## WHAT IS NEEDED
Set it all down exactly, every record and every line.

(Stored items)
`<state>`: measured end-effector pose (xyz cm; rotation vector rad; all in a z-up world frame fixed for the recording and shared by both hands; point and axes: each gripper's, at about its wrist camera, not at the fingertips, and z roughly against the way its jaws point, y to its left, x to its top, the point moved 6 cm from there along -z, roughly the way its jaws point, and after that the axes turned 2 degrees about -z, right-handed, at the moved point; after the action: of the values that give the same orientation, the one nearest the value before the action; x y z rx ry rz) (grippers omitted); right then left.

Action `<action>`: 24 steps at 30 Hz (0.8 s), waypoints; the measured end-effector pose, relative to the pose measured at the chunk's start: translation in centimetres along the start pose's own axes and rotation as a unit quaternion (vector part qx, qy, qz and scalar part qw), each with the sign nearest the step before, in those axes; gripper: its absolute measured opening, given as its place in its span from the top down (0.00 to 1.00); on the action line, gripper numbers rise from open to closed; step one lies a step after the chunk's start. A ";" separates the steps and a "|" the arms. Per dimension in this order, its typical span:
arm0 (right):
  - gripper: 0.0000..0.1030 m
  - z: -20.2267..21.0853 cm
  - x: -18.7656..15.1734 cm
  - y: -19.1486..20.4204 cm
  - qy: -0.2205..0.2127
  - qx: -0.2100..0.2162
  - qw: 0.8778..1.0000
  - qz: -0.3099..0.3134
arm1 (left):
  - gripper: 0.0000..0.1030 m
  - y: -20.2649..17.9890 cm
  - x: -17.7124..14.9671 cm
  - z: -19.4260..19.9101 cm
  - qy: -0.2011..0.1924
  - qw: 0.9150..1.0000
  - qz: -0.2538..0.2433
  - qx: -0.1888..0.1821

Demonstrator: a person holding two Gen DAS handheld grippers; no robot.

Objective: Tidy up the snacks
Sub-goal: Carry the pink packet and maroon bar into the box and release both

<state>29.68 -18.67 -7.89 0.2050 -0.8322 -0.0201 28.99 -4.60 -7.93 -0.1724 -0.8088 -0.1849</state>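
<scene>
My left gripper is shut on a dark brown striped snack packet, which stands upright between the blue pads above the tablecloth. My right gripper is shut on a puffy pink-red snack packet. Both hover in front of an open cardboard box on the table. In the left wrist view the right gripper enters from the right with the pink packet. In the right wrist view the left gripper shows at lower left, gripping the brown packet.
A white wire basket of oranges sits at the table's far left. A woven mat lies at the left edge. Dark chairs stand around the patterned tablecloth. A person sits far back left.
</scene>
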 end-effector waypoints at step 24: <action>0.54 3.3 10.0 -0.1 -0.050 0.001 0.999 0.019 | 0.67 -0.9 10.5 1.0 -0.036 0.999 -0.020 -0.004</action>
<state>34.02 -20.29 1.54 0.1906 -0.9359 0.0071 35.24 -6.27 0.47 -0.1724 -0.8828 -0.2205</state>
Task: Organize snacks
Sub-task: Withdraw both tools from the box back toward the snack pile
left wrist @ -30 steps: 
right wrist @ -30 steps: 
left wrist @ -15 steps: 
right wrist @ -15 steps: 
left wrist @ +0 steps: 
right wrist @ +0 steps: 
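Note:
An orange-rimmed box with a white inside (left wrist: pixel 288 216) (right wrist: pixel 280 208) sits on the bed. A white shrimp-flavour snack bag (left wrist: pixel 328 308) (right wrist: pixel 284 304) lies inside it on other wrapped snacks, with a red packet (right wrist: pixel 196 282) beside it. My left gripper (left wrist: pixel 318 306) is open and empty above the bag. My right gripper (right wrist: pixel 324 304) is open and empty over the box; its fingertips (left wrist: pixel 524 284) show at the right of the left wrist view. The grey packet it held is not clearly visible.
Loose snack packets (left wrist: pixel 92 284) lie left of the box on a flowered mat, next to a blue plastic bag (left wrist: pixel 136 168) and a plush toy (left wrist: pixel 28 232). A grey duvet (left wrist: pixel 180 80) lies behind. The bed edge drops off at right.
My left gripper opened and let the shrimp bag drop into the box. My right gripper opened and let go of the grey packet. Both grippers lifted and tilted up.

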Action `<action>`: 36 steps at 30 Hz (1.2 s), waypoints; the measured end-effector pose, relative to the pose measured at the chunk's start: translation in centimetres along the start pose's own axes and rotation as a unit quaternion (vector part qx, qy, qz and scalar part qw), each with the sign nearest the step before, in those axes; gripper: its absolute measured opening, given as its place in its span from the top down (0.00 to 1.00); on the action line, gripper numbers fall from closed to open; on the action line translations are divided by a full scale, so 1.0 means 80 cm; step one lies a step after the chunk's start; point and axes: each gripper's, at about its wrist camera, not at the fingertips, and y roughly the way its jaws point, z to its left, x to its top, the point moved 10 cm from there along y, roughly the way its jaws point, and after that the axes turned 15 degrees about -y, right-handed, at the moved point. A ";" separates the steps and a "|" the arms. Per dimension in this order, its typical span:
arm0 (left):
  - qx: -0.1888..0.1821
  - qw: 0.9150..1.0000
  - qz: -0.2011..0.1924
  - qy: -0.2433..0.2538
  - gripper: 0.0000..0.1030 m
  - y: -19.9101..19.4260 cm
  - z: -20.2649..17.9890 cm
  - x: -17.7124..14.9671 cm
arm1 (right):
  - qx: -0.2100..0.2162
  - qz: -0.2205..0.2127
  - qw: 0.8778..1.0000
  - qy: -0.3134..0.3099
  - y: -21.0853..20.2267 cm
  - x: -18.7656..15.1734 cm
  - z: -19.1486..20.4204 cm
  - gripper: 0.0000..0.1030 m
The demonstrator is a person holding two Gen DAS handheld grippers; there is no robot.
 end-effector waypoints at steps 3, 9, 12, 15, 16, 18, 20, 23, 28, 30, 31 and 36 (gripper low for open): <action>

## ANSWER SECTION
`<state>`: measured end-effector pose (xyz cm; rotation vector rad; all in a z-up world frame fixed for the recording and shared by both hands; point and axes: each gripper's, at about its wrist camera, not at the fingertips, and z roughly against the way its jaws point, y to its left, x to its top, the point moved 6 cm from there along -z, roughly the way its jaws point, and after that the axes turned 2 degrees about -z, right-handed, at the moved point; after the action: of the values that give the same orientation, the one nearest the value before the action; x y z rx ry rz) (grippers omitted); right then left.

Action `<action>`: 24 steps at 30 Hz (0.8 s), waypoints; the measured end-effector pose, relative to the pose measured at the chunk's start: translation in centimetres along the start pose's own axes and rotation as a unit quaternion (vector part qx, qy, qz and scalar part qw), each with the sign nearest the step before, in those axes; gripper: its absolute measured opening, given as its place in its span from the top down (0.00 to 1.00); on the action line, gripper numbers rise from open to closed; step one lies a step after the chunk's start. A ";" separates the steps and a "|" the arms. Per dimension in this order, its typical span:
arm0 (right):
  - gripper: 0.0000..0.1030 m
  - z: -20.2267..21.0853 cm
  - x: -18.7656..15.1734 cm
  - y: -19.1486..20.4204 cm
  - qy: -0.2205..0.2127
  - qx: -0.2100..0.2162
  - qw: 0.8778..1.0000
  - qz: -0.3099..0.3134
arm1 (left):
  - gripper: 0.0000..0.1030 m
  - y: -20.2649..17.9890 cm
  - x: -17.7124..14.9671 cm
  - z: -19.4260..19.9101 cm
  - qy: -0.2011..0.1924
  - qw: 0.9150..1.0000
  - qz: -0.2538..0.2433
  - qx: -0.1888..0.1821

Demonstrator: a person holding two Gen DAS handheld grippers; no robot.

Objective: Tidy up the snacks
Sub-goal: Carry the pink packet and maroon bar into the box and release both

<state>29.68 -18.67 -7.89 0.2050 -0.8322 -0.0201 28.99 -4.60 -7.93 -0.1724 -0.8088 -0.1849</state>
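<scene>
My left gripper is shut on a dark brown striped snack packet, which stands upright between the blue pads above the tablecloth. My right gripper is shut on a puffy pink-red snack packet. Both hover in front of an open cardboard box on the table. In the left wrist view the right gripper enters from the right with the pink packet. In the right wrist view the left gripper shows at lower left, gripping the brown packet.
A white wire basket of oranges sits at the table's far left. A woven mat lies at the left edge. Dark chairs stand around the patterned tablecloth. A person sits far back left.
</scene>
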 end-effector waypoints at step 24: <action>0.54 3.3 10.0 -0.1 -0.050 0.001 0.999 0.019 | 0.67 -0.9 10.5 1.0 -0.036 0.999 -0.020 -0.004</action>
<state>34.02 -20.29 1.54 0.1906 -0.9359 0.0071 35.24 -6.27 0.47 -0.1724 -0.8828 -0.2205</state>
Task: Organize snacks
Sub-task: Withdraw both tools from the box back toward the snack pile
left wrist @ -30 steps: 
right wrist @ -30 steps: 
left wrist @ -15 steps: 
right wrist @ -15 steps: 
left wrist @ +0 steps: 
right wrist @ +0 steps: 
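Note:
An orange-rimmed box with a white inside (left wrist: pixel 288 216) (right wrist: pixel 280 208) sits on the bed. A white shrimp-flavour snack bag (left wrist: pixel 328 308) (right wrist: pixel 284 304) lies inside it on other wrapped snacks, with a red packet (right wrist: pixel 196 282) beside it. My left gripper (left wrist: pixel 318 306) is open and empty above the bag. My right gripper (right wrist: pixel 324 304) is open and empty over the box; its fingertips (left wrist: pixel 524 284) show at the right of the left wrist view. The grey packet it held is not clearly visible.
Loose snack packets (left wrist: pixel 92 284) lie left of the box on a flowered mat, next to a blue plastic bag (left wrist: pixel 136 168) and a plush toy (left wrist: pixel 28 232). A grey duvet (left wrist: pixel 180 80) lies behind. The bed edge drops off at right.
My left gripper opened and let the shrimp bag drop into the box. My right gripper opened and let go of the grey packet. Both grippers lifted and tilted up.
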
Action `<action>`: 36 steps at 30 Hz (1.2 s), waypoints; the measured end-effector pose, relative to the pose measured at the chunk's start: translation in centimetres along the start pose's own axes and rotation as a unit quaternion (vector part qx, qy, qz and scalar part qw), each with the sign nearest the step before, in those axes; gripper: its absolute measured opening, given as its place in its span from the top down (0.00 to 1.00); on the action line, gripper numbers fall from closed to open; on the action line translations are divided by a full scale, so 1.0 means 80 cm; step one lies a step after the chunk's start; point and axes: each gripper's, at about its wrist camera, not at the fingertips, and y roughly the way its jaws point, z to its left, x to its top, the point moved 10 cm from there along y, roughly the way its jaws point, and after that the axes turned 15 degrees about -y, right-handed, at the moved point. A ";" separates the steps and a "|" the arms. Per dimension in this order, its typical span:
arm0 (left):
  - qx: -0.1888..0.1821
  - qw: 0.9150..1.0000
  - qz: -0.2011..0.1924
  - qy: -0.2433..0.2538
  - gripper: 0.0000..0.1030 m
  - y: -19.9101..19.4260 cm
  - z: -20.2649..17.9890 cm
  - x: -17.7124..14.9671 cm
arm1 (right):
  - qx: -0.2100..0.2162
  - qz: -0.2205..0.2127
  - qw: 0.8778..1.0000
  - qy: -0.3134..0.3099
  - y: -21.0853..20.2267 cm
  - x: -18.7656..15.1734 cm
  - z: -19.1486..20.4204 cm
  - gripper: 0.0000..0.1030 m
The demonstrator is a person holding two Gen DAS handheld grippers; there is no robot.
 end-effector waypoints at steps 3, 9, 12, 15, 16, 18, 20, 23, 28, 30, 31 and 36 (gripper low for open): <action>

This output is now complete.